▸ What the exercise asks: In the listing below, find each line that holds the string "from" and copy it.

▸ Stored data:

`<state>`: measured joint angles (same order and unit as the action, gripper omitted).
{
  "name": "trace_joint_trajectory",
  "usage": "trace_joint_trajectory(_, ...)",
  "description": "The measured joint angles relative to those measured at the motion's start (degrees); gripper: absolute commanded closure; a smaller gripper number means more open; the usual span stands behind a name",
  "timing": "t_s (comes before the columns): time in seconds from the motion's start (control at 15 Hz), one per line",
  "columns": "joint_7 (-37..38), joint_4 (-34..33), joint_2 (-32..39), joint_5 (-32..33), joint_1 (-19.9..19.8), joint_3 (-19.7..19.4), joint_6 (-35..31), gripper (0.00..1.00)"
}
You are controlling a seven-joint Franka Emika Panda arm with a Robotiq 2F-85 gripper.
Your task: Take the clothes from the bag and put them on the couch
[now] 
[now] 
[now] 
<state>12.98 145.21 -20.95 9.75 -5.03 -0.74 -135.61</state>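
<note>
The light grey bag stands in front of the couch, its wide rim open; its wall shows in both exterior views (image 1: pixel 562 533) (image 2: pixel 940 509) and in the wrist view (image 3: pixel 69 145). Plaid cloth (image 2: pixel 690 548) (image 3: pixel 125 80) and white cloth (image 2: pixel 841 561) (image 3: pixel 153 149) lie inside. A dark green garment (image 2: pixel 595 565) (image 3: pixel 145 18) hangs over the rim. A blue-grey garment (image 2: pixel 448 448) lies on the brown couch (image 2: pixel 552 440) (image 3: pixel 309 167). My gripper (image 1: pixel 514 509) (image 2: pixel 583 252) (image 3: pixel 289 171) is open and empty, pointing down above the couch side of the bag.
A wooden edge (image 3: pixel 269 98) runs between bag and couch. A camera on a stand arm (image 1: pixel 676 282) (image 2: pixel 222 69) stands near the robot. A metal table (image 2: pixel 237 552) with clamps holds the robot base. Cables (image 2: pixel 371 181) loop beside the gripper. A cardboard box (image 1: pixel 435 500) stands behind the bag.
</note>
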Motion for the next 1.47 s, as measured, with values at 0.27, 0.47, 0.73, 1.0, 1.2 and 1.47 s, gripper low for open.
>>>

▸ Your response:
  "timing": "t_s (comes before the columns): time in seconds from the motion's start (control at 15 Hz), one per line",
Your task: Take the clothes from the bag and put them on the couch

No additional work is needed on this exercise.